Required action. Where a line in the listing below holds the word "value", count that line; give the total alone.

━━━━━ Information supplied

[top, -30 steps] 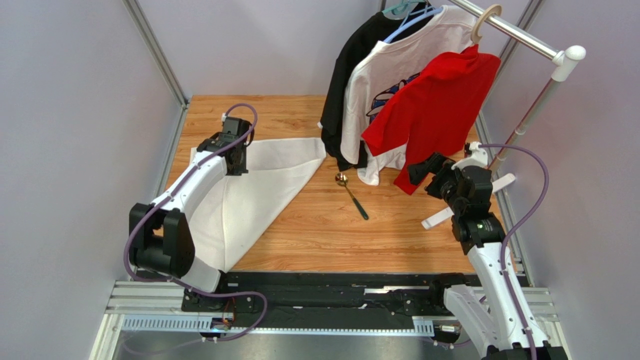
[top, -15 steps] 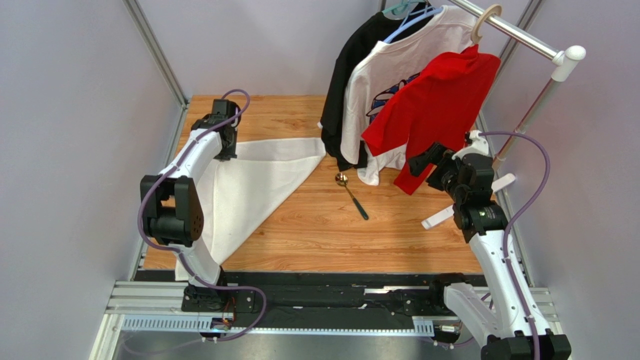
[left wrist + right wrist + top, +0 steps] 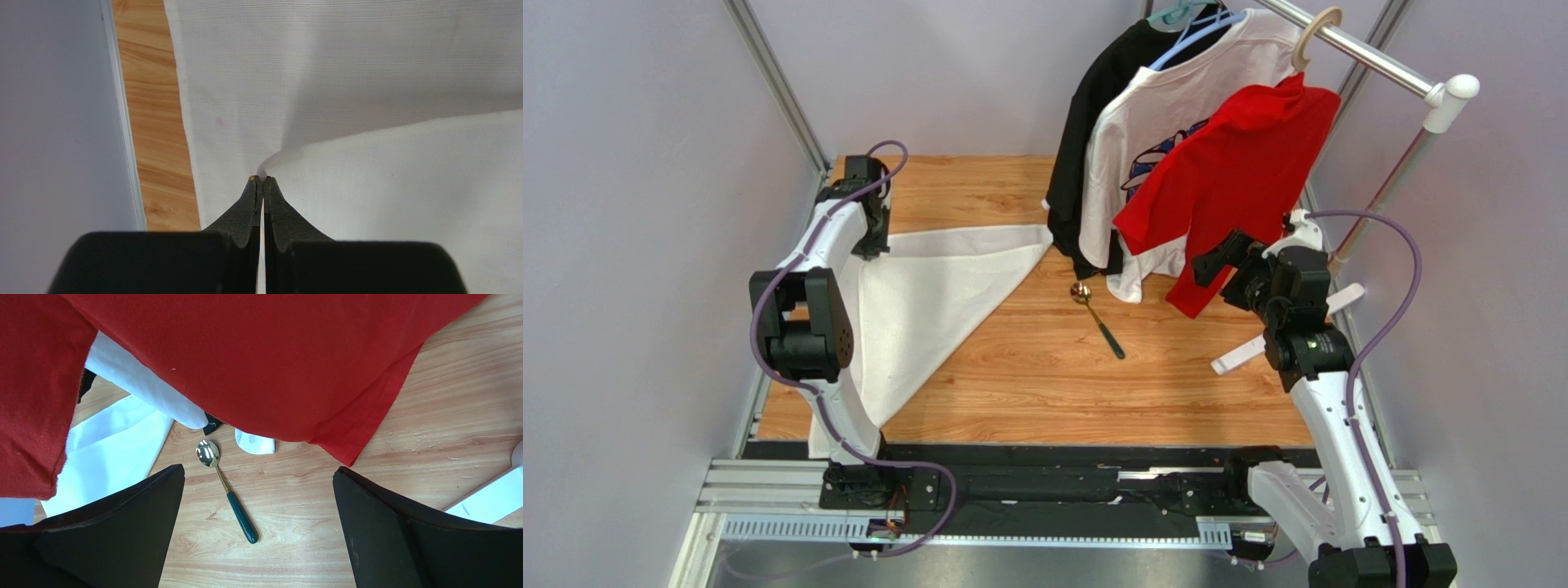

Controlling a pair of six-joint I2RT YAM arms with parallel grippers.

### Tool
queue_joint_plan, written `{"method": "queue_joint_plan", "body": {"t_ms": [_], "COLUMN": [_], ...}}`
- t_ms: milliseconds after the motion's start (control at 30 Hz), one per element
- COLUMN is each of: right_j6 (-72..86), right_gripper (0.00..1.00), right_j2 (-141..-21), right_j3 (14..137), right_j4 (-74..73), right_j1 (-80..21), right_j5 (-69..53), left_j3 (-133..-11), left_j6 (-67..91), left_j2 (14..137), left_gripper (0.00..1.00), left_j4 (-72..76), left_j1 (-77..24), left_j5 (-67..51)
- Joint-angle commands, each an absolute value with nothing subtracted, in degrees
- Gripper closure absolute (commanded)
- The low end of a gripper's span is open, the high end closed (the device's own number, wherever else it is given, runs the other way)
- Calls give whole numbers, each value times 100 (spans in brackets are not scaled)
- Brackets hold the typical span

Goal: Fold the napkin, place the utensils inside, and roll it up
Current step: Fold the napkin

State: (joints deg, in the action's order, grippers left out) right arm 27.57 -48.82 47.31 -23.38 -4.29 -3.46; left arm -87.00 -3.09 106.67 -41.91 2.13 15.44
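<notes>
Jaws of the left gripper point(image 3: 263, 182) are pinched tight on the far-left corner of the napkin point(image 3: 928, 306), well left of the spoon point(image 3: 1096, 321). The right gripper point(image 3: 258, 471) hangs right of the spoon, spread wide, holding nothing. Bare desk point(image 3: 1112, 398) lies nearer than the spoon. White and folded triangular, the napkin's long edge runs near-left to far-right. The spoon's dark handle points near-right, gold bowl far-left, just before hanging shirts point(image 3: 1234, 172).

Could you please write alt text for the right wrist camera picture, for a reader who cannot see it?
A spoon with a gold bowl and dark green handle lies on the wooden table, framed between the two wide-open fingers of the right claw. A red shirt hangs across the top of the view.
</notes>
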Motion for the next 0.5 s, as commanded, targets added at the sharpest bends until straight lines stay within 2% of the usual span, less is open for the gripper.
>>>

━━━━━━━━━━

Response for this exercise. 2